The Ministry of Finance (MoF) has renewed the forecasts of the macroeconomic indicators for 2019-2022 when starting the preparation of the state budget for 2020. According to the new forecasts, the Latvian economy will grow at 3.2% this year - the same as expected in February this year when preparing the Latvian Stability Program for 2019-2022. In 2020, Latvia's gross domestic product (GDP) will increase by 2.8%, which is 0.2 percentage points less than in previous forecasts.

Although economic growth decelerated sharply in the first quarter of this year, falling from 4.8% of GDP last year to 3.0%, it was driven by a number of one-off factors, including a sharp fall in electricity and gas in the weather and a fall in real terms. property transactions, but stable growth in the rest of the economy. As a result, economic growth in 2019 will remain at a relatively strong 3.2% level, where more moderate growth rates than in the previous two years will be determined by the stabilization of the inflow of EU funds and weakening demand in external markets.

In 2019, with the growth rate of one-digit growth (8.2%) and the growth of exports remaining at a moderate level of 2.9%, private consumption will be the main driver of economic growth, with a 3.4% rise, driven by strong growth in household income. falling unemployment and rising employment. In 2020, economic growth will fall to 2.8%, driven by slower investment growth rates, as well as increased uncertainty in the external environment, and in the period 2020-2022 as a whole, GDP growth rates will have stabilized at 2.8%, which is \ t close to the pace of potential economic growth.

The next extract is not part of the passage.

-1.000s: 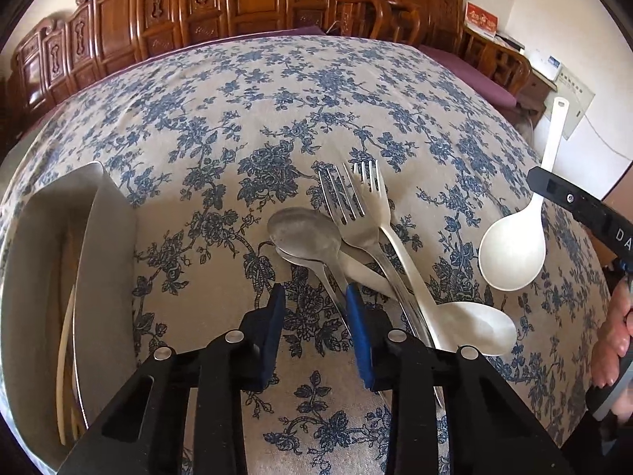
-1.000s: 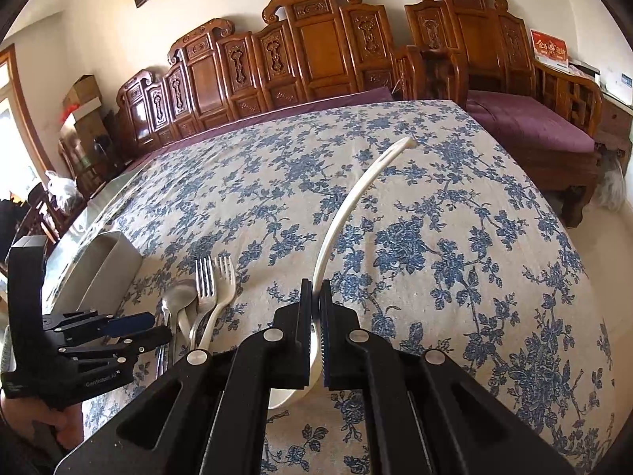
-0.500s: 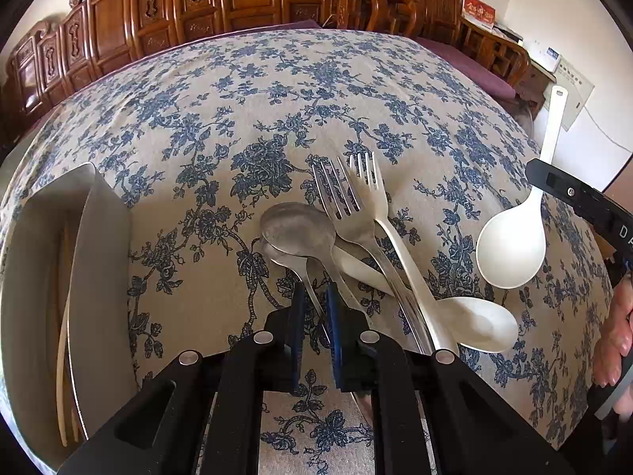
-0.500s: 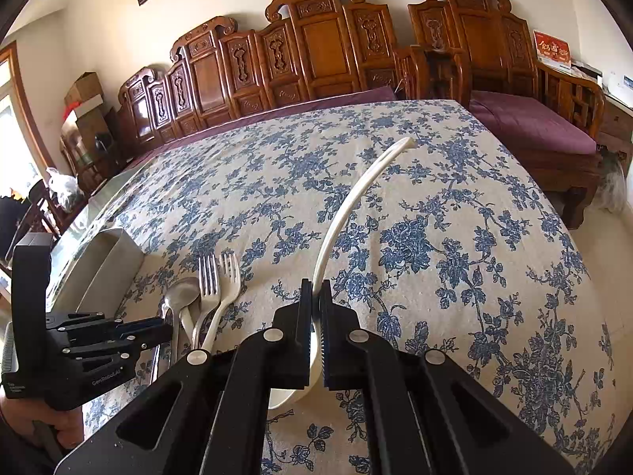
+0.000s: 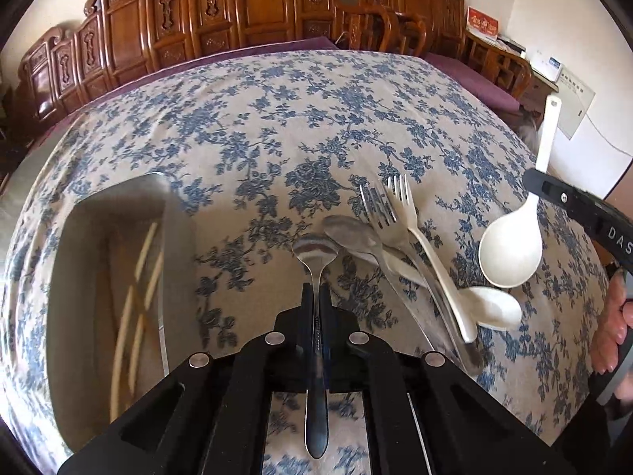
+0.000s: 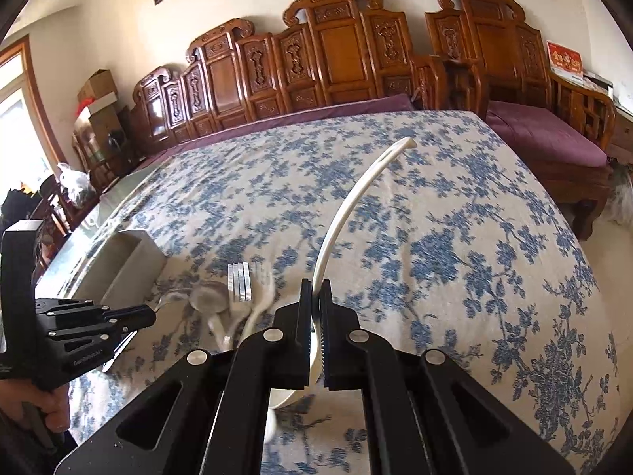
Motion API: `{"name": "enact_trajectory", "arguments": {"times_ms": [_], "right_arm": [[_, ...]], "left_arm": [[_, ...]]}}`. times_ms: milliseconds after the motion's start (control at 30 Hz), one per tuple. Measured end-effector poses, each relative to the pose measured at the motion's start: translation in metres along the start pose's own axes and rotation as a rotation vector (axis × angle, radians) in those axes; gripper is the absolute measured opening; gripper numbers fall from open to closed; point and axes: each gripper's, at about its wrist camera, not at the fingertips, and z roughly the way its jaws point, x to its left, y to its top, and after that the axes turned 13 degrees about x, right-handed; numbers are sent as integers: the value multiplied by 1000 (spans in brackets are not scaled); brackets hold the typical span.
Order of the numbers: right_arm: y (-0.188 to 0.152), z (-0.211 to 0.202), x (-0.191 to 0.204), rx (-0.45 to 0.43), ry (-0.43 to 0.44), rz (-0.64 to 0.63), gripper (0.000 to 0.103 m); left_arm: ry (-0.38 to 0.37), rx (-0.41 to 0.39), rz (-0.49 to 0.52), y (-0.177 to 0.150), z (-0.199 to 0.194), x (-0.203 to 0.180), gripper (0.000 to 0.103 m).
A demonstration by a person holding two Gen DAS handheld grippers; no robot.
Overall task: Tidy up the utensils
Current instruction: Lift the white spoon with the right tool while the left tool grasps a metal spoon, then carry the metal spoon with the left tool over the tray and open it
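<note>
My left gripper [image 5: 315, 291] is shut on a metal spoon [image 5: 315, 251], held above the cloth with its bowl pointing forward. To its right a pile lies on the table: a metal spoon [image 5: 350, 233], a metal fork [image 5: 376, 208], a white fork [image 5: 411, 213] and a white spoon [image 5: 494, 308]. My right gripper [image 6: 315, 291] is shut on a big white ladle [image 6: 352, 202]; the ladle also shows in the left wrist view [image 5: 510, 253] at the right. A metal tray [image 5: 178, 245] with chopsticks [image 5: 136, 293] stands at the left.
The table wears a blue floral cloth [image 5: 277, 118]. Carved wooden chairs [image 6: 336, 51] line the far edge. A purple-cushioned bench [image 6: 546, 142] stands at the right. The tray also shows in the right wrist view [image 6: 134, 257], behind the left gripper [image 6: 148, 316].
My left gripper closed on a metal spoon from the pile, lifted it and moved left toward the tray. My right gripper kept holding the ladle, almost still.
</note>
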Motion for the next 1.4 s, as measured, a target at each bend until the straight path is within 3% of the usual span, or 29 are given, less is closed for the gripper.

Average annual inflation in 2019 is forecast at 2.8% and in 2020 at 2.5%. Compared to the forecasts of the Latvian Stability Program 2019-2022, the inflation forecast for 2019 has been raised by 0.3 percentage points, mainly faster than forecast due to the increase in electricity and natural gas prices, as well as the lower euro exchange rate, but the inflation forecast for 2020. increased by 0.3 percentage points.

In the first quarter of this year, the monthly average gross wage growth forecast for 2019 has increased by one percentage point to 7.5%, while for 2020 - by 0.5%, the rapid increase in wages, which reached 8.4% last year. percentage points to 6.0%. According to FM forecasts, the average monthly gross wage in 2019 will amount to 1079 euros, but in 2020 it will rise to 1144 euros.

With stable economic growth remaining, the economy is expected to grow by 0.5% to 914,000 this year, while the unemployment rate will drop to 7.0%. In the coming year, the number of employed in the economy will remain stable, but the unemployment rate will continue to fall to 6.6%. Compared to previous FM forecasts, the number of employees and unemployment rate forecasts have not changed.

When developing the forecasts for the macroeconomic indicators for the budget project for 2020, the MoF was based on conservative assumptions, as well as assessed the external and internal environment risks that the economic growth may turn out to be faster or slower than anticipated.

Major downside risks now include global uncertainty: rising protectionist tendencies, US-China trade conflicts, persistent uncertainty about Britain's withdrawal from the European Union, growing instability in regions of geopolitical conflict, while productivity is now considered to be one of the most acute in terms of productivity-based wage growth. In turn, the positive risks are related to the implementation of several large investment projects, the impact of which on the economic growth may prove to be more favorable than initially expected, as well as a more rapid increase of private consumption in Latvia and more favorable development in Latvia's foreign markets.

In developing a medium-term macroeconomic development scenario, the FM has consulted with experts from the International Monetary Fund, the European Commission, and Latvian commercial banks. The updated macroeconomic indicators forecasts have been agreed with the Bank of Latvia and the Ministry of Economics, as well as approved by the Fiscal Discipline Council on 20 June.